-- PROBLEM STATEMENT --
In the data that follows, find the line with "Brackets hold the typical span"; transcribe it, every later line up to the one with "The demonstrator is", and that line as well, exactly and with no others.

****************************************

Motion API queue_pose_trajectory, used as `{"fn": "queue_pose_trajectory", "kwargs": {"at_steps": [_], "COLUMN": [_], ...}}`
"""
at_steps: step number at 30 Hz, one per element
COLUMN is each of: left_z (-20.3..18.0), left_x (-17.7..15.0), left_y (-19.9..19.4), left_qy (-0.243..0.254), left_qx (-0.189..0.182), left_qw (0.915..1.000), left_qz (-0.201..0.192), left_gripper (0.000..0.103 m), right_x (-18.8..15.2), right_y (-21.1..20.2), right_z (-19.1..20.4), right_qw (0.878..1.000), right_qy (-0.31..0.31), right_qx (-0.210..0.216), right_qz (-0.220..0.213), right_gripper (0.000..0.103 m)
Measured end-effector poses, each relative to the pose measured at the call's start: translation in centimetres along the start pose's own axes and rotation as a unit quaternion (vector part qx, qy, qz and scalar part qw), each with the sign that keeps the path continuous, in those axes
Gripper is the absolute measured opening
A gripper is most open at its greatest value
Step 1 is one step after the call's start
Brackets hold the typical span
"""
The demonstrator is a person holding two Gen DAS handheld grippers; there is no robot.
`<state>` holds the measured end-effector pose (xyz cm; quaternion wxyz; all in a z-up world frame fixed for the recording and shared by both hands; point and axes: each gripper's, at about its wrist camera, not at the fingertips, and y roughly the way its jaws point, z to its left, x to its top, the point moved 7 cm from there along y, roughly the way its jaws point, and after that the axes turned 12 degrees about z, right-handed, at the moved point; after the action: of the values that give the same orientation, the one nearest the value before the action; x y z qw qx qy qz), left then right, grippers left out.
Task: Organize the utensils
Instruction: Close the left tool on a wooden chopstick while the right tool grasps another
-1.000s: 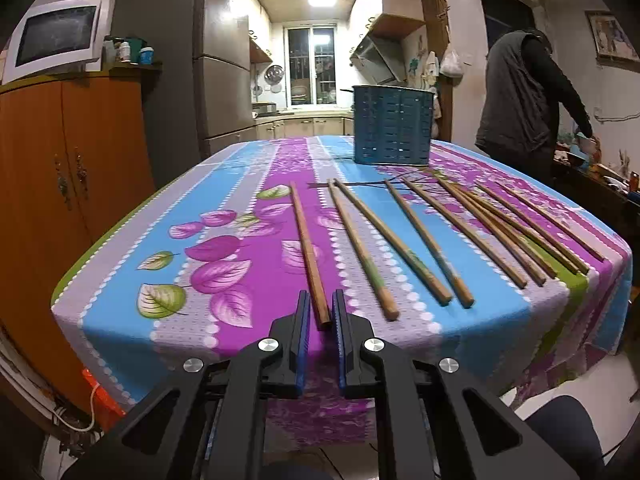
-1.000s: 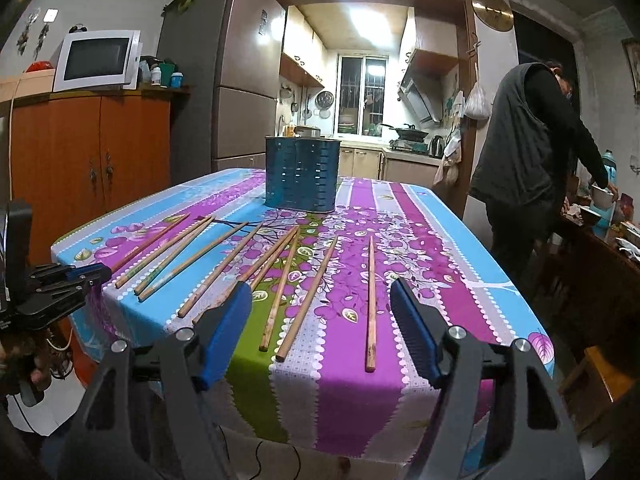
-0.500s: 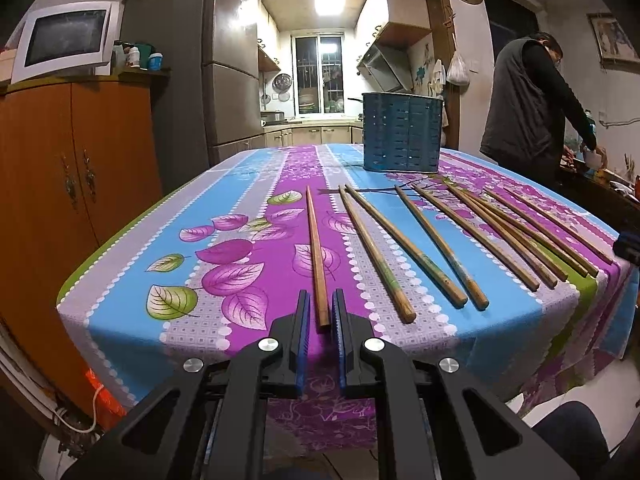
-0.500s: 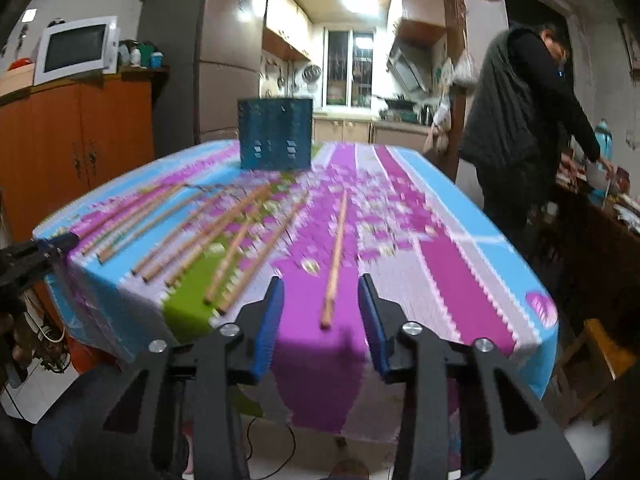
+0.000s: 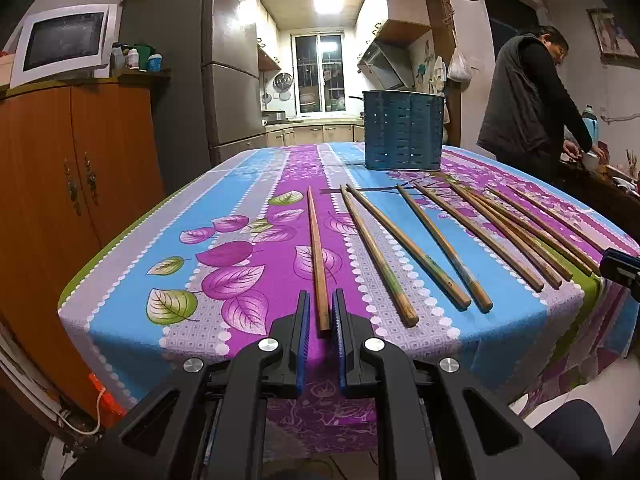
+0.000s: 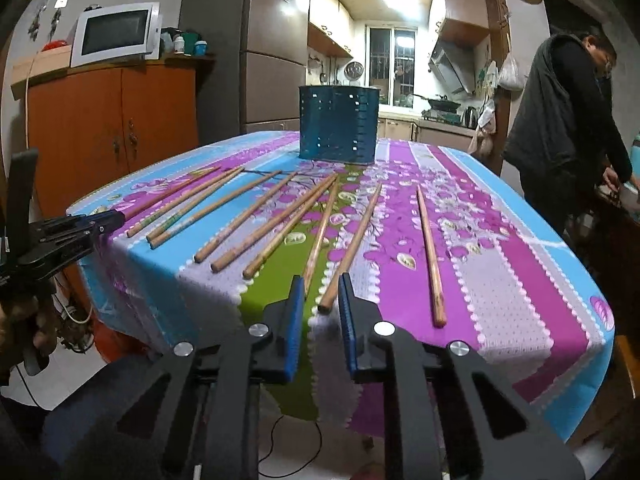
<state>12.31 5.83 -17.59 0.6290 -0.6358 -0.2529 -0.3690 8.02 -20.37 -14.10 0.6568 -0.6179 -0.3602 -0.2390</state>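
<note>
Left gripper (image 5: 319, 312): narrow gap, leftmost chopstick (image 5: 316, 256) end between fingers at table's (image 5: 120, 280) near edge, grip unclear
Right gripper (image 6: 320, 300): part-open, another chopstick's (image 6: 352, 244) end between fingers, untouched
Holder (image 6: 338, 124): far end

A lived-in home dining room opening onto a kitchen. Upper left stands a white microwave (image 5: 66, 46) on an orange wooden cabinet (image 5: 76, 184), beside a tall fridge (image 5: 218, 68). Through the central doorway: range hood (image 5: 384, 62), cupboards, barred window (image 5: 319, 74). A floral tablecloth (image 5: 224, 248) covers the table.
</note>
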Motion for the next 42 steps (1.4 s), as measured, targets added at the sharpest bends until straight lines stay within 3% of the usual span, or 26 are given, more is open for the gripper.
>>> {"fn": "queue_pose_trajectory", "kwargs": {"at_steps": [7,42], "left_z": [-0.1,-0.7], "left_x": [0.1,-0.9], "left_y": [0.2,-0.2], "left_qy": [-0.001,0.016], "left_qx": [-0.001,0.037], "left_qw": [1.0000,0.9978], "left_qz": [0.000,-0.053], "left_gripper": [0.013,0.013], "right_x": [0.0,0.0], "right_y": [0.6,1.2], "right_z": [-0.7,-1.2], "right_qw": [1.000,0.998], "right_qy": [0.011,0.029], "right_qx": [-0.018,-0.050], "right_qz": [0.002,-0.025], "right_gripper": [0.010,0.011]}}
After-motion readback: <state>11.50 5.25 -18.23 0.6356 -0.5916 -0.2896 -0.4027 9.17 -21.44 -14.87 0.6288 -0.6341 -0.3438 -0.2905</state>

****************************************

-- TASK RESULT --
Brackets hold the typical span
"""
The demonstrator is a person holding two Gen DAS handheld grippers; there is no robot.

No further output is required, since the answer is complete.